- _Task requirements_
Your task is to transcribe the data exactly while omitting each picture.

- _Data excerpt_

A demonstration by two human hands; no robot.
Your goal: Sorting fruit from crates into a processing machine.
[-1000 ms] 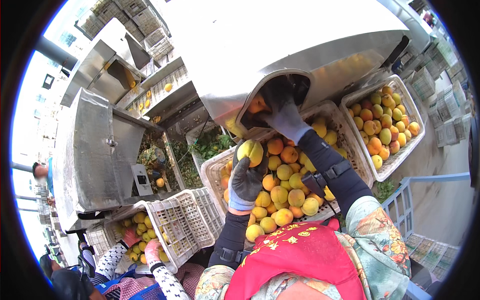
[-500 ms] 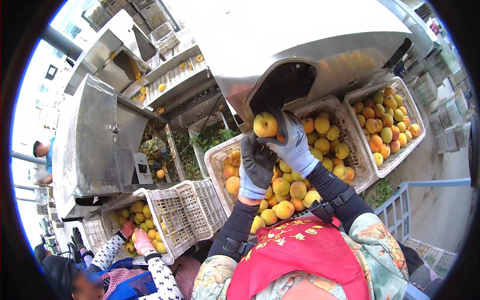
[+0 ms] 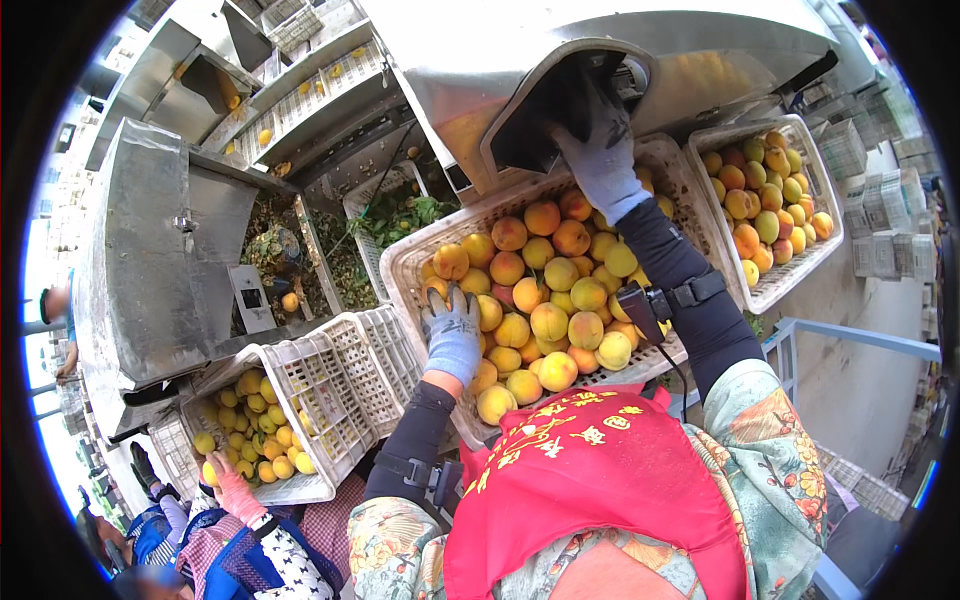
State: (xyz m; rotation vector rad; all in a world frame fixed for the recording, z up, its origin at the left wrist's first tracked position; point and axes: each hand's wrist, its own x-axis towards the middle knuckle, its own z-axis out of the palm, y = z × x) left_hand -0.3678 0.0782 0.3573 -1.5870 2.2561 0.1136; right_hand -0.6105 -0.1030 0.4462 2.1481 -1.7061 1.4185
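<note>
Right now my right hand [image 3: 598, 150], in a blue-grey knit glove with dark-coated fingers, is reaching into the dark arched opening [image 3: 530, 125] of a silver sheet-metal housing [image 3: 725, 62]. Fingers are disappearing into shadow; can't tell if they're spread, pressed together or pinching anything.

My left hand [image 3: 453, 330], same type of glove, is resting back-up on the left side of the fruit pile, touching it. Fingers are sitting slightly apart, curving down; palm side is hidden, so can't tell if it's gripping one.

Round yellow-orange peaches [image 3: 549, 322], some blushing red, are lying piled in a large off-white perforated plastic crate [image 3: 697, 225] in front of me, under the opening. My right forearm is crossing above it, carrying a small black strapped-on box [image 3: 640, 306].

A second off-white crate [image 3: 790, 278], just beside it on the right, is holding more fruit. Over on the left, a co-worker's pink-gloved hand [image 3: 236, 494] is touching yellow fruit in a tilted white slatted crate [image 3: 305, 378]. Green leaves [image 3: 415, 215] are lying behind my crate, beside the metalwork.
</note>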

- _Answer to this task_
A demonstration by two human hands; no robot.
Your goal: Sorting fruit from crates into a processing machine.
[-1000 ms] 
[-500 ms] 
[+0 ms] 
State: (xyz m; rotation vector rad; all in a world frame fixed for the recording, z up, its origin at the left wrist's first tracked position; point and axes: each hand's wrist, its own x-axis towards the middle knuckle, its own z-axis out of the palm, y = z × x) left_hand -0.3678 0.0782 0.3573 -1.5870 2.2561 0.1136; right_hand -0.6105 -0.1030 0.4462 2.1481 -1.7061 1.4185
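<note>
Right now my right hand [image 3: 598, 150], in a blue-grey knit glove with dark-coated fingers, is reaching into the dark arched opening [image 3: 530, 125] of a silver sheet-metal housing [image 3: 725, 62]. Fingers are disappearing into shadow; can't tell if they're spread, pressed together or pinching anything.

My left hand [image 3: 453, 330], same type of glove, is resting back-up on the left side of the fruit pile, touching it. Fingers are sitting slightly apart, curving down; palm side is hidden, so can't tell if it's gripping one.

Round yellow-orange peaches [image 3: 549, 322], some blushing red, are lying piled in a large off-white perforated plastic crate [image 3: 697, 225] in front of me, under the opening. My right forearm is crossing above it, carrying a small black strapped-on box [image 3: 640, 306].

A second off-white crate [image 3: 790, 278], just beside it on the right, is holding more fruit. Over on the left, a co-worker's pink-gloved hand [image 3: 236, 494] is touching yellow fruit in a tilted white slatted crate [image 3: 305, 378]. Green leaves [image 3: 415, 215] are lying behind my crate, beside the metalwork.
</note>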

This response is done.